62. Certes, le requérant estime également que l’avis consultatif du Conseil d’État en date du 19 juillet 2021 était de nature à le dispenser de contester la loi no 2021-1040 du 5 août 2021 par voie d’exception à l’occasion d’une procédure intéressant sa situation personnelle (paragraphe 53 ci-dessus).

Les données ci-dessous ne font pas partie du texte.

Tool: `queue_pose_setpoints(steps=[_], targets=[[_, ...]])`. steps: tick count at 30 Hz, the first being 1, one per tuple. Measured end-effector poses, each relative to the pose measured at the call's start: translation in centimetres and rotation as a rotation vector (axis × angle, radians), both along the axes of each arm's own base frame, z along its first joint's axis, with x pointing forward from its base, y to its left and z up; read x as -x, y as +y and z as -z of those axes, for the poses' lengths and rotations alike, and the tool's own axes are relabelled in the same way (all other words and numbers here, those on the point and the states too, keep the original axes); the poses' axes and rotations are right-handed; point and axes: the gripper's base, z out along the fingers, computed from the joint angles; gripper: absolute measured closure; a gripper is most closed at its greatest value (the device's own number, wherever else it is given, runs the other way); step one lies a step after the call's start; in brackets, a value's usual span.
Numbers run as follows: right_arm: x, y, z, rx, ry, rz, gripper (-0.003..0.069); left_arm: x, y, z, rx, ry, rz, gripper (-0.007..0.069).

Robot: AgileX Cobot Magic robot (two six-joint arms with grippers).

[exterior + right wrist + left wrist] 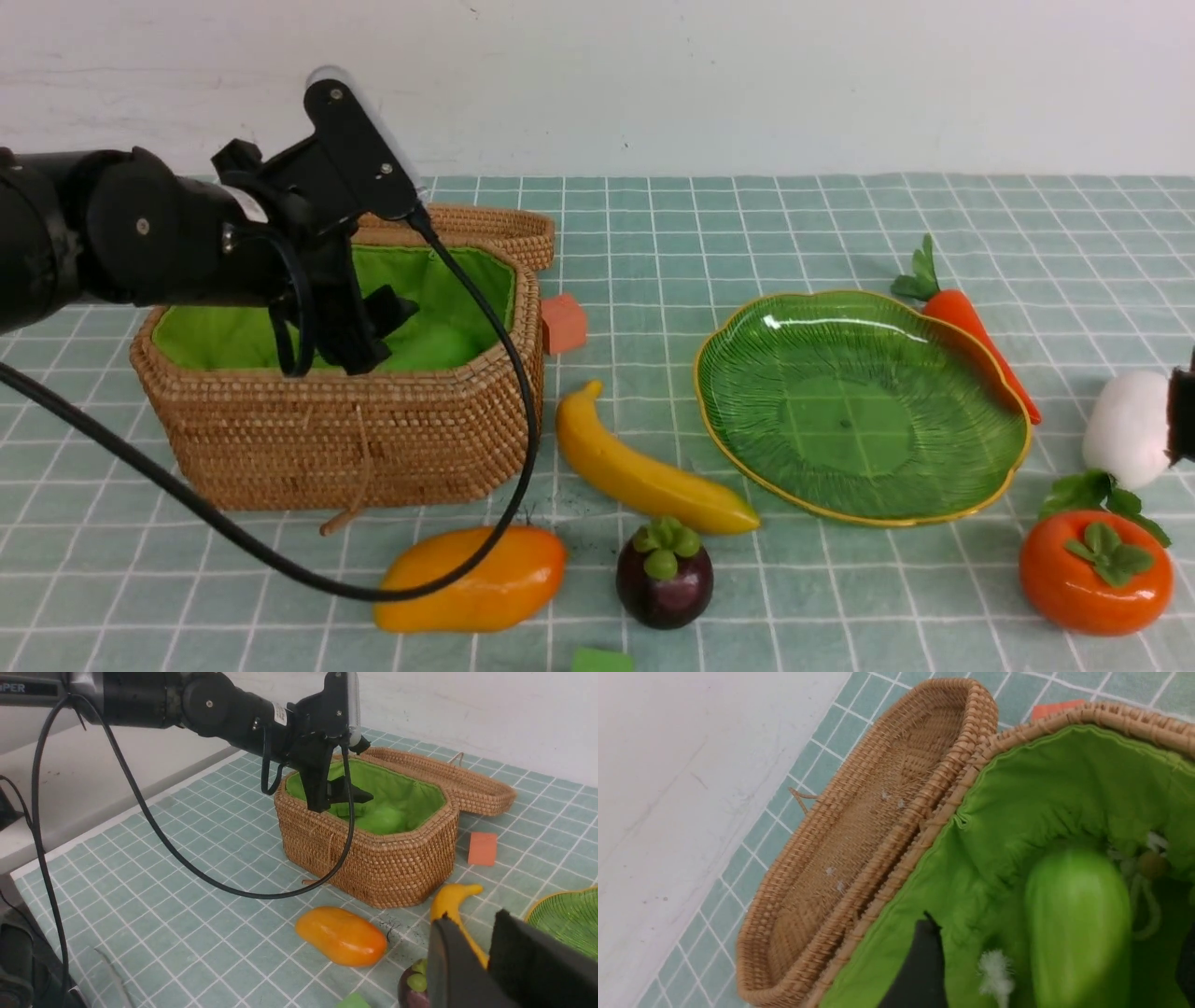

63. La Cour rappelle cependant, d’une part, qu’il ne lui appartient pas de statuer dans l’abstrait sur la question de savoir si les attributions consultatives du Conseil d’État sont compatibles avec ses fonctions juridictionnelles et les exigences d’indépendance et d’impartialité qu’elles impliquent, et d’autre part, que le principe de la séparation des pouvoirs n’est « pas déterminant dans l’abstrait ». Il lui revient seulement de déterminer dans chaque espèce si l’avis rendu par la haute juridiction a constitué « une sorte de préjugement » de l’arrêt critiqué, « entraînant un doute sur l’impartialité « objective » de la formation de jugement du fait de l’exercice successif des fonctions consultatives et juridictionnelles » (Kleyn et autres c. Pays-Bas [GC], nos 39343/98 et 3 autres, § 198, CEDH 2003-VI, Sacilor-Lormines c. France, no 65411/01, §§ 70-74, CEDH 2006-XIII, et Union fédérale des consommateurs Que choisir de Côte d’Or c. France, précitée). Le simple fait qu’une institution cumule des fonctions consultatives et des fonctions juridictionnelles ne suffit pas pour mettre en cause l’impartialité de cette institution exerçant ses fonctions juridictionnelles (Union fédérale des consommateurs Que choisir de Côte d’Or, précitée, Greneche et autres c. France (déc.), nos 34538/08, 43556/09 et 59765/08, 15 octobre 2013, et Ryon et autres c. France (déc.), no 33014/08 et autres, 15 octobre 2013).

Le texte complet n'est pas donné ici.